In these studies that reflect more “real-life settings, there’s much that can be learned from a broader data set than what could feasibly be done in a controlled clinical trial,” added Dr. Liang.

 

Other valbenazine projects

 

Previously, a Neurocrine clinical trial program of valbenazine for Tourette’s disorder did not show efficacy, Dr. Roberts said.

 

Neurocrine currently has a Phase 3 program for “valbenazine as an adjunctive treatment for schizophrenia, adjunctive to the antipsychotics that those patients take right now,” Dr. Roberts said. The drug is also in a Phase 3 study for the “commonest movement disorder in children, dyskinetic cerebral palsy,” she added.

 

In March Neurocrine announced the start of a Phase 1 clinical trial with their next-generation VMAT2 inhibitor, NBI-1065890, to study the safety and tolerability in healthy volunteers.

 

“We’re excited to bring this next-generation, internally discovered, highly potent, oral, selective VMAT2 inhibitor into the clinic with the hope of providing differentiated benefit in treating certain neurological and neuropsychiatric conditions,” Dr. Roberts stated in a press release

 


Gene Veritas (left) with Eiry Roberts, M.D., Chief Medical Officer, Neurocrine (photo by Aimee White, Neurocrine)

 

Aiming for disease-modifying therapies

 

Our November interview concluded with Dr. Roberts’ reflections on Neurocrine’s commitment to seek disease-modifying therapies for neurological conditions such as HD, including its new partnership with Voyager Therapeutics, a key player in the development of next-generation gene therapies. Voyager has experience in HD research.

 

“While symptomatic treatments are incredibly important for patients living with the diseases that we're seeking to serve, like Huntington's, for us to be a true innovator as well in this field, we need to be focused on understanding disease modification and cures,” Dr.
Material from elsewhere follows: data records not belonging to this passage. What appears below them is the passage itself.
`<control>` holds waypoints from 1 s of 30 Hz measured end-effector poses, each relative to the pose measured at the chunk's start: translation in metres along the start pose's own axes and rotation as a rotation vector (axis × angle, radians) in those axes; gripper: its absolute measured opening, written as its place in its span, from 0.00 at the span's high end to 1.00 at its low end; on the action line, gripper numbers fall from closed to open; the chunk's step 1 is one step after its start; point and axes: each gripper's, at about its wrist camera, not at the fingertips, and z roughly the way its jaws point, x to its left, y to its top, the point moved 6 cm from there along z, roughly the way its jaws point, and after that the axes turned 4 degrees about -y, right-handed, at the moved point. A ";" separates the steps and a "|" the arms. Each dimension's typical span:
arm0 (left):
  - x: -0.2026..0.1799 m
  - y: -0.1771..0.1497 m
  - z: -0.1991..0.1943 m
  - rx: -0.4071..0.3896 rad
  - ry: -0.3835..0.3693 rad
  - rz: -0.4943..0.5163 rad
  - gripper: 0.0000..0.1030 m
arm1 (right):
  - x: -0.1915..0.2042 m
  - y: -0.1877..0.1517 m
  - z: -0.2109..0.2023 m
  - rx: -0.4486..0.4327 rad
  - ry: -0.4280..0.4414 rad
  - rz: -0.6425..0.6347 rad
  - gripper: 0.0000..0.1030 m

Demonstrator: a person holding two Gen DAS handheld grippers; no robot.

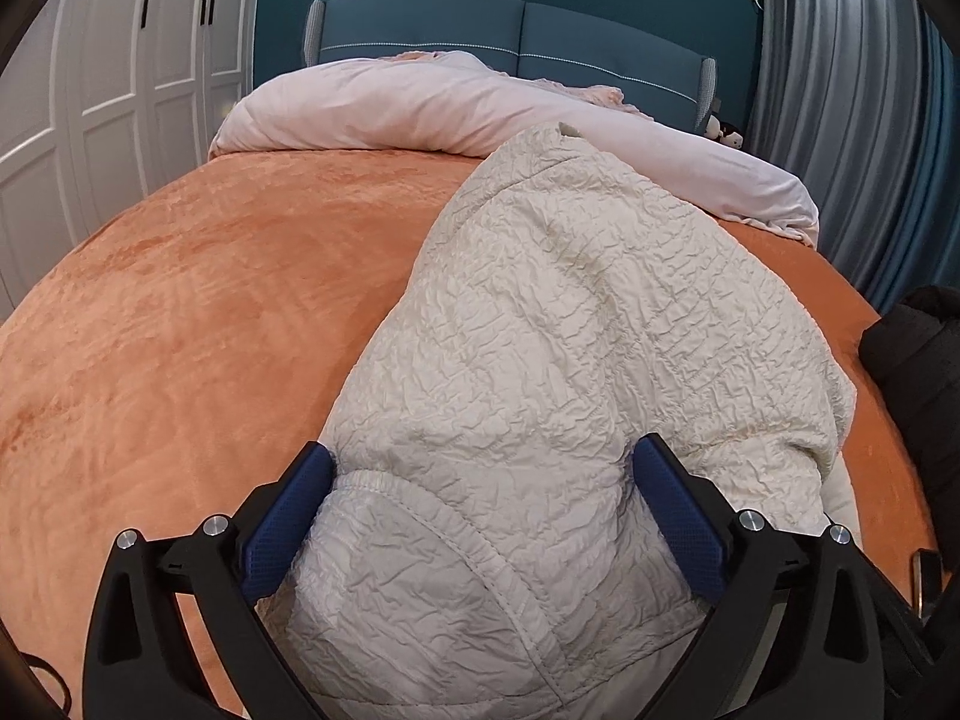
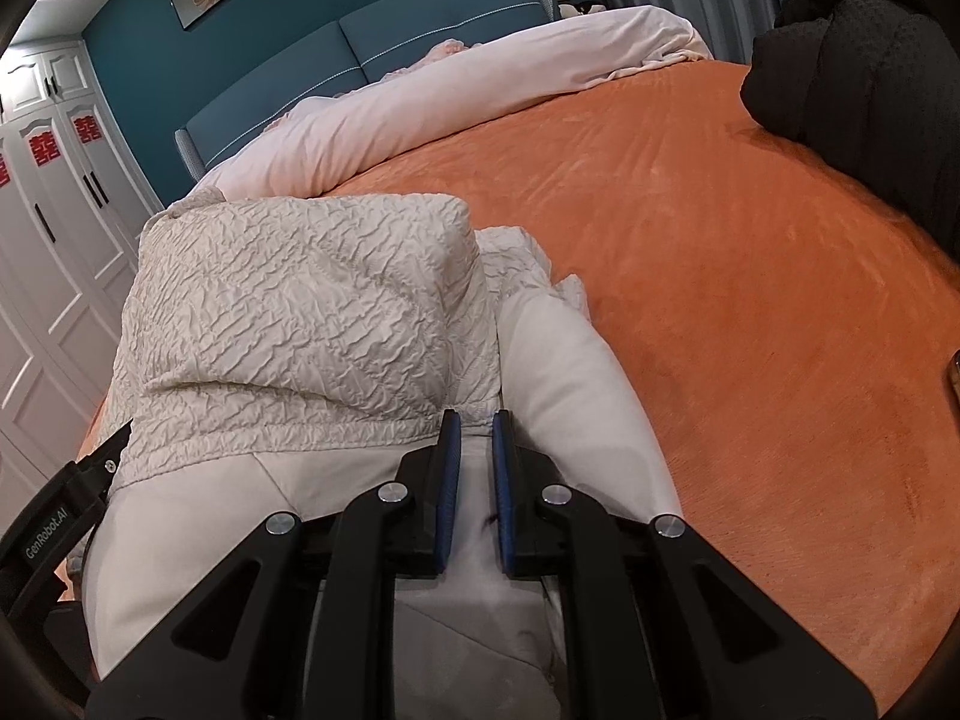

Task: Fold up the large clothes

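A cream crinkled quilted jacket (image 1: 570, 330) lies on the orange bedspread (image 1: 180, 312), partly folded over itself. My left gripper (image 1: 483, 468) is open, its blue pads on either side of the jacket's near elastic-edged part, fabric lying between them. In the right wrist view the jacket (image 2: 300, 312) shows its crinkled side folded over its smooth white lining (image 2: 198, 516). My right gripper (image 2: 477, 426) is nearly shut, pinching the jacket's lining fabric at the fold. The left gripper's black body (image 2: 60, 516) shows at the left edge there.
A pale pink duvet (image 1: 420, 102) is bunched at the head of the bed before the blue headboard (image 1: 510, 36). A black garment (image 2: 858, 60) lies on the bed's right side. White wardrobes (image 1: 108, 90) stand left, grey curtains (image 1: 840, 90) right.
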 end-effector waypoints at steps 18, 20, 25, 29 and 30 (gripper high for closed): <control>0.043 0.026 -0.063 0.171 -0.110 -0.058 0.07 | -0.026 0.014 -0.071 0.183 0.054 0.105 0.54; 0.052 0.017 -0.081 0.205 -0.099 -0.046 0.07 | -0.031 0.000 -0.077 0.278 0.085 0.119 0.52; 0.051 -0.022 -0.094 0.283 -0.069 0.004 0.09 | -0.015 -0.033 -0.083 0.344 0.057 -0.034 0.94; 0.050 -0.039 -0.105 0.298 -0.074 0.009 0.10 | -0.018 -0.020 -0.124 0.232 0.081 0.002 1.00; 0.050 -0.042 -0.105 0.303 -0.075 0.008 0.10 | -0.021 -0.025 -0.124 0.241 0.080 0.011 1.00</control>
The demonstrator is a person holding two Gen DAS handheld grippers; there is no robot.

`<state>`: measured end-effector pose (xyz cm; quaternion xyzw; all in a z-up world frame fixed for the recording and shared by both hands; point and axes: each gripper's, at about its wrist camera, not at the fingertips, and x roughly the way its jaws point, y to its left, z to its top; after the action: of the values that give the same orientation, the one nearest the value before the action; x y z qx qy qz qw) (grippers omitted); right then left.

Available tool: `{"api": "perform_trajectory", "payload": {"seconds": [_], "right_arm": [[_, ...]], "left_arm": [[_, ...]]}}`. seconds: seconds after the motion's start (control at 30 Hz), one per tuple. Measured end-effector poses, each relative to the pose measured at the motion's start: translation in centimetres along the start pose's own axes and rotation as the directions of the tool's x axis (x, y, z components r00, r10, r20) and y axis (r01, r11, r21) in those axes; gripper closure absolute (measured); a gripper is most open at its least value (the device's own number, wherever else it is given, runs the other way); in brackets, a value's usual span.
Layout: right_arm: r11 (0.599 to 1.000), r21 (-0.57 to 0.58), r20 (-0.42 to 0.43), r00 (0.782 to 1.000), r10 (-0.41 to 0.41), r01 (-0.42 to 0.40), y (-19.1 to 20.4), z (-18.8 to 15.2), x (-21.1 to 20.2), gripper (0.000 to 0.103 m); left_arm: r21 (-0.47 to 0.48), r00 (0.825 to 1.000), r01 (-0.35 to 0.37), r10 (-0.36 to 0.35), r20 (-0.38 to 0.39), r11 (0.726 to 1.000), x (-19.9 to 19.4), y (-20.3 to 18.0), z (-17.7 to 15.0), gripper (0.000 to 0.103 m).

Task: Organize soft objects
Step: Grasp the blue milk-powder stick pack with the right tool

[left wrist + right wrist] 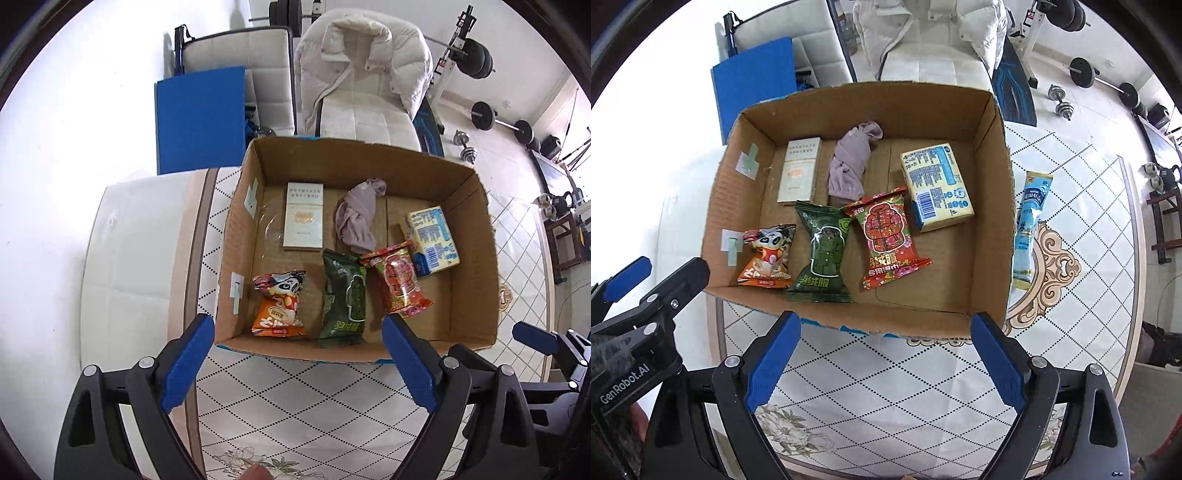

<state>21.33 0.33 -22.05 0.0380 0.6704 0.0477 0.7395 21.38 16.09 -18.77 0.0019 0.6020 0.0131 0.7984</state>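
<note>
A white padded jacket (364, 70) is draped over a cream chair (365, 118) behind the table. A blue board (201, 118) is leaned beside a second cream chair (236, 55). Barbells (500, 122) and a small dumbbell (466, 146) are seen on the pale floor (491, 92) at the right.

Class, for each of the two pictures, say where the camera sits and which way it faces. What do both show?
Left wrist: on the left gripper, facing steeply down into the cardboard box; its own open blue fingers show.
Right wrist: on the right gripper, facing down at the box; its open fingers show, and a blue sachet outside.
Shared: box, green packet, grey cloth.
</note>
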Motion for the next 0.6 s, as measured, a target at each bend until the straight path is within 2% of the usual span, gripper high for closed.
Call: {"api": "perform_trajectory", "payload": {"seconds": [0.13, 0.23, 0.33, 0.4, 0.5, 0.6], "right_arm": [[0.999, 0.044, 0.027, 0.999, 0.027, -0.028, -2.3, -0.1, -1.3, 0.008], [0.988, 0.142, 0.053, 0.997, 0.059, -0.066, -6.7, 0.4, -2.2, 0.008], [0.971, 0.233, 0.055, 0.998, 0.038, -0.05, -11.6, 1.4, -1.8, 0.008], [0.953, 0.303, 0.035, 0.999, 0.012, -0.021, -15.2, 2.3, -0.3, 0.008], [0.922, 0.386, -0.005, 1.0, 0.02, -0.017, -19.7, 3.5, 3.2, 0.008], [0.899, 0.437, -0.057, 0.996, 0.069, -0.037, -22.5, 4.7, 7.5, 0.011]], "left_arm": [[-0.02, 0.999, 0.039, -0.039, 0.007, 0.999, -0.4, -0.8, 0.3, 0.01], [-0.007, 0.999, 0.044, -0.044, 0.0, 0.999, 0.3, -2.0, 0.9, 0.01], [0.006, 0.998, 0.055, -0.055, -0.019, 0.998, 1.7, -3.5, 1.3, 0.01], [0.005, 0.997, 0.066, -0.066, -0.04, 0.998, 3.1, -4.4, 1.7, 0.01], [0.017, 0.997, 0.055, -0.054, -0.062, 0.998, 5.4, -5.9, 2.2, 0.01], [0.025, 0.994, 0.048, -0.045, -0.097, 0.999, 7.7, -7.1, 2.5, 0.01]]}}
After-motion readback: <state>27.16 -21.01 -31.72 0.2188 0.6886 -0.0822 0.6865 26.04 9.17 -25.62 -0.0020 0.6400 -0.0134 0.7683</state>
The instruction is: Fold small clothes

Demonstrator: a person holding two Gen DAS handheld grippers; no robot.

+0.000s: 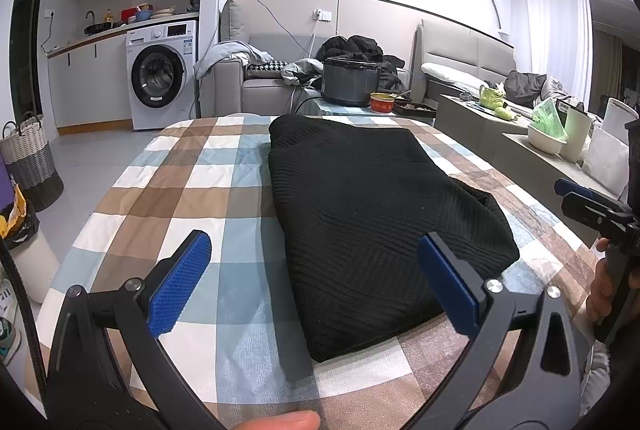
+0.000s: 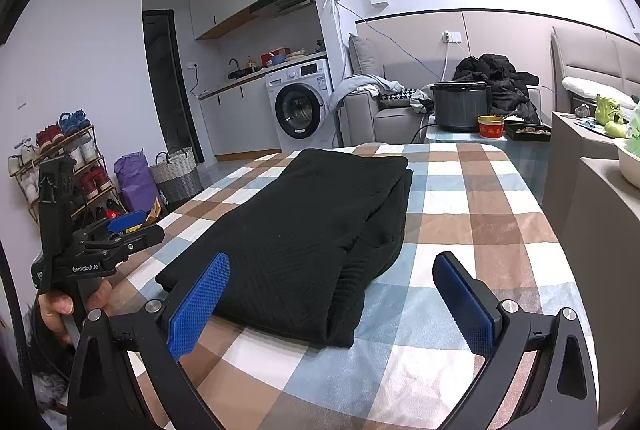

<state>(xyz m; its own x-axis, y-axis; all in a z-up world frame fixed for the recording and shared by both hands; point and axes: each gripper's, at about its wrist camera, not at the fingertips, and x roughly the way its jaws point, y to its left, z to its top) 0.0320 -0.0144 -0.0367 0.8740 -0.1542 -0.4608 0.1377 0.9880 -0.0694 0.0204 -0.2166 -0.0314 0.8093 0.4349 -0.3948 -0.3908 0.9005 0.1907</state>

Roberts said. “And so the collaboration with Voyager is one that gets us into the gene therapy space for potential curative or disease-modifying treatments. And we have other efforts that are very early in our research to look at different ways of coming upon disease modification.”

 

“It's really a focus area for us as we look at some of these novel platforms that we're coming forward with,” Dr. Roberts concluded.

 

Those research platforms are getting a boost: Neurocrine is moving to a new, state-of-the art 535,000-square-foot research campus. The lab space is scheduled for completion by year’s end.

 

Neurocrine's new research campus (photo courtesy of Neurocrine).